# Cracked weld question/possible repair



## JPS2345 (Jul 25, 2012)

Since this is probably the best source for people who understand the forces applied on bike frames, I was wondering if you could shed some light on why my frame cracked where it did, and if its safe to repair(I have a good friend who is a professional TIG welder).

This is a 2005 Giant Trance 4, I am running an in-spec fork(100mm) and the rear shock has been worked over by push, it mainly gets XC,Trail, and some very light AM style riding. Im about 240lbs ready to ride. If you need anymore details Ill be happy to add anything.

The broken weld







Zoomed out








Broken area highlighted in red


----------



## watts888 (Oct 2, 2012)

Alloy fatigue. It's a 2005 after all, and alluminum only has so many stress cycles. If you're friend is a good tig welder, and has the skills to do a proper post weld heat treatment, he could probably re-weld it and add a reinforcement gusset. Otherwise, maybe it's just time to get a new frame.


----------



## boots (Aug 15, 2008)

Two years ago i found a fatigue crack above the bottom bracket on my 2007 Intense 5.5. I prepped the crack and had it TIG welded by a professional then primed and painted it.
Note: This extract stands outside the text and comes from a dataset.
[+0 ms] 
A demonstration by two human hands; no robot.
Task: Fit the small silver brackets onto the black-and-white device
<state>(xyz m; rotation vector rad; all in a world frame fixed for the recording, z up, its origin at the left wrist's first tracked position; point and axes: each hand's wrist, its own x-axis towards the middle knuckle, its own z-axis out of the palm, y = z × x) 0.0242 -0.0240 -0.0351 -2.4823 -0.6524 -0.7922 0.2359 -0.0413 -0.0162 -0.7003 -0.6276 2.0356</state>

I then sold it to a buddy and he has been riding it ever since without issue.
































Sent from my iPhone using Tapatalk


----------



## JPS2345 (Jul 25, 2012)

New frame is definitely the solution, I assumed the age was probably the culprit, but assumed it would have cracked in a different location than under there since there is a reinforcement above it. 

Do I need to have a copper slug made to slide down the seat tube to keep it from burning through and not allowing the seat post to go all the way down?


----------



## watts888 (Oct 2, 2012)

JPS2345 said:


> Do I need to have a copper slug made to slide down the seat tube to keep it from burning through and not allowing the seat post to go all the way down?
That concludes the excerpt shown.